If you are planning to welcome 2015 in France, Belgium, Brazil, Portugal or the province of Quebec in Canada, chances are that you will be part of an extended dinner party called “réveillon.” Exceptionally luxurious, appetizers often include truffles, oysters, escargots, lobster or foie gras, followed by a traditional turkey with chestnuts filling. The dessert selection is even more sumptuous, and includes the traditional “bûche de Noël” (Yule log) coated with chocolate and filled with raspberry jam. In some areas, the ritual of the 13 desserts—supposedly representing Jesus Christ and the 12 apostles—is readily observed. The first four are known as the “four beggars” and represent the four mendicant monastic orders; Raisins (Dominicans), Walnuts (Augustines), Dried figs (Franciscans), and Almonds (Carmelites). This is followed by a variety of fresh fruits and a number of delectable sweets, like my favorite the “Calissons d’Aix” a candy made from marzipan and candied melon. And did I mention that réveillon is always accompanied by premium wines and free-flowing champagne?

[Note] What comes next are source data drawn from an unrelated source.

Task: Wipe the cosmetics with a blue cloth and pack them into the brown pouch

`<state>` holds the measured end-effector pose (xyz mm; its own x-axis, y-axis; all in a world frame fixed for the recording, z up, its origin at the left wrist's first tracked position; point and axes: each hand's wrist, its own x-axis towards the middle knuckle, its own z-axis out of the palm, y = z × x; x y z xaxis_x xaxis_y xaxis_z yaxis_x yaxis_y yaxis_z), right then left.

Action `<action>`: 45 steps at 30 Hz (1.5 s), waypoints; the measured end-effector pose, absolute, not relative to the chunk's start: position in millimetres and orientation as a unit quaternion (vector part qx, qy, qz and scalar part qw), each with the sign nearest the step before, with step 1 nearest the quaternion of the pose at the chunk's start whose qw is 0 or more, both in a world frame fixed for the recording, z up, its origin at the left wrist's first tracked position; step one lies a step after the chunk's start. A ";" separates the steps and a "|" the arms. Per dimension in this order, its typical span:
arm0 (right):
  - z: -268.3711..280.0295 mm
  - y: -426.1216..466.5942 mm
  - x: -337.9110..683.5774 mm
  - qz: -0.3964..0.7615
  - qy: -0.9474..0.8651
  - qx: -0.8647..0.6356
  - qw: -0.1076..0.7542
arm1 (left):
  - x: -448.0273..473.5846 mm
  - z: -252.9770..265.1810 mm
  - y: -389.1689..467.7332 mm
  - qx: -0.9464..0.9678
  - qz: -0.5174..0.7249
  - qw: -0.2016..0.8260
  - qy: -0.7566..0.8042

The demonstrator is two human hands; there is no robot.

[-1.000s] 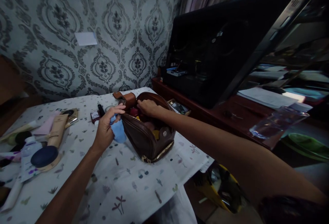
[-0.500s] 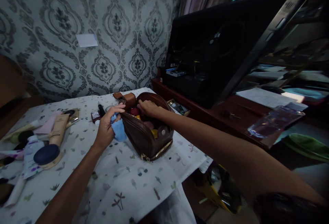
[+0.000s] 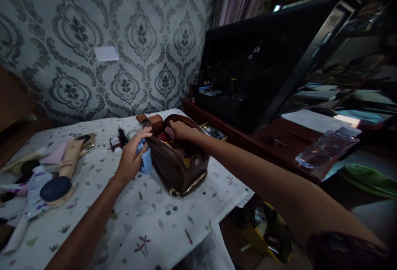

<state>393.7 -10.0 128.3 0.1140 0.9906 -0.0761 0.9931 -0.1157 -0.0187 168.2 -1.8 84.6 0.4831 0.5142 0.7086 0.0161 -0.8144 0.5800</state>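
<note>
A dark brown leather makeup bag [image 3: 181, 173] stands unzipped on the table, with red, pink and yellow items showing inside. My left hand [image 3: 132, 154] is closed round a crumpled blue cloth [image 3: 147, 160], its fingertips at the left rim of the bag. Reaching in from the right, my right hand [image 3: 180, 130] is curled inside the bag's opening near a pink round item [image 3: 169, 133]. Its fingertips are hidden, so what it grips cannot be made out. The bag's tan brown flap [image 3: 154, 121] lies folded back at the far side.
Left on the patterned tablecloth [image 3: 167, 228] lie a beige tube [image 3: 71, 157], a navy-lidded jar [image 3: 56, 190] and several other cosmetics. A small dark red bottle [image 3: 115, 144] is behind my left hand. At right, a black computer case [image 3: 248, 67] and a clear plastic bottle [image 3: 328, 148] occupy a red-brown desk [image 3: 263, 150].
The view has shifted slightly. My right hand has moved a little inside the bag, and the pink item now shows beside it. My left hand stays at the rim with the blue cloth.
</note>
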 end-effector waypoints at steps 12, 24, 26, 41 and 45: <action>121.4 -10.9 388.6 0.007 0.684 0.729 0.032 | 166.6 84.4 0.1 0.832 0.471 0.251 0.154; 142.7 -29.7 379.9 0.000 0.678 0.735 0.003 | 159.5 94.1 0.2 0.870 0.423 0.193 0.164; 154.3 -40.7 377.7 0.012 0.683 0.731 -0.018 | 159.2 95.1 0.8 0.873 0.419 0.188 0.165; 73.9 -161.6 288.6 0.085 0.881 0.388 -0.257 | 157.1 98.2 -2.0 0.879 0.412 0.111 0.212; 52.0 -142.6 272.4 -0.041 0.854 0.458 -0.244 | 134.4 75.0 -5.9 0.857 0.410 0.075 0.302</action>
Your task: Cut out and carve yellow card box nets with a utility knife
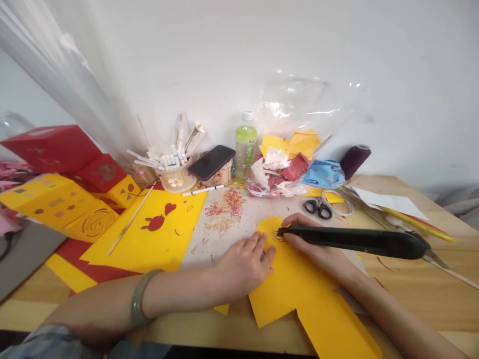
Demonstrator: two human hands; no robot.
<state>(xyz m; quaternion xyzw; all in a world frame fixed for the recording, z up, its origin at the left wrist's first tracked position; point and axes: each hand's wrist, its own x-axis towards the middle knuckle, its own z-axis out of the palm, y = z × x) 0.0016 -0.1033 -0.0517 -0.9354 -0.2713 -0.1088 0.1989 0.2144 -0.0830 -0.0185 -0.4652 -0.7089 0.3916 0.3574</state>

Since this grand feast only happens once a year, many people travel thousands of miles to be part of the festivities. How far would you go in order not to miss it? And that was exactly the question asked by the French dramatists and opera librettists Henri Meilhac and Ludovic Halévy. (You may have come across their names before, as they famously collaborated on the libretto for Georges Bizet’s Carmen. And let’s not forget that there are more than a dozen collaborations that are linked to the music of Jacques Offenbach, Jules Massenet and Hervé.) And thus, Meilhac and Halévy published a humorous tale of intrigue, love and theatrical disguises entitled Le réveillon. It tells the story of a minor royal sentenced to eight days in prison for insulting a government official. Yet he desperately searches for a way to postpone jail for one day in order to enjoy the réveillon dinner. As you might well imagine, things get out off hand rather quickly! The comic potential of this play was quickly realized in German-speaking lands as well, and Karl Haffner produced a translated theatrical play for Vienna, which caught the eye of Johann Strauss.
Johann Strauss was eager to have the theatrical play adapted as a libretto for an operetta, but the French custom of réveillon caused a bit of a problem. So Richard Genée, a Prussian-born Austrian librettist, playwright and composer, quickly replaced the réveillon with a Viennese ball. And the final result was Die Fledermaus (The Bat), which premiered on 5 April 1874 at the Theater an der Wien in Vienna. One of the most important Viennese theaters, its director Max Steiner had quickly realized that he could make a lot of money producing stage works set to music by Vienna’s most popular composer. According to popular legend, Strauss composed for 43 days on end, neglecting food and sleep until the work was finished. It is of course more likely that Strauss outlined the project within a six-week period, as it actually took almost six months before the work was ready for the stage. Since a traveling opera company was subsequently booked for the Theater an der Wien, Die Fledermaus closed after only 16 performances. Soon thereafter, it was produced in Berlin, and within the same year it was brought back to Vienna for a much-heralded revival. Since then it has never left the active repertory. And whether you are enjoying réveillon or dancing at a Viennese ball, just make sure you don’t end up in prison! Happy 2015!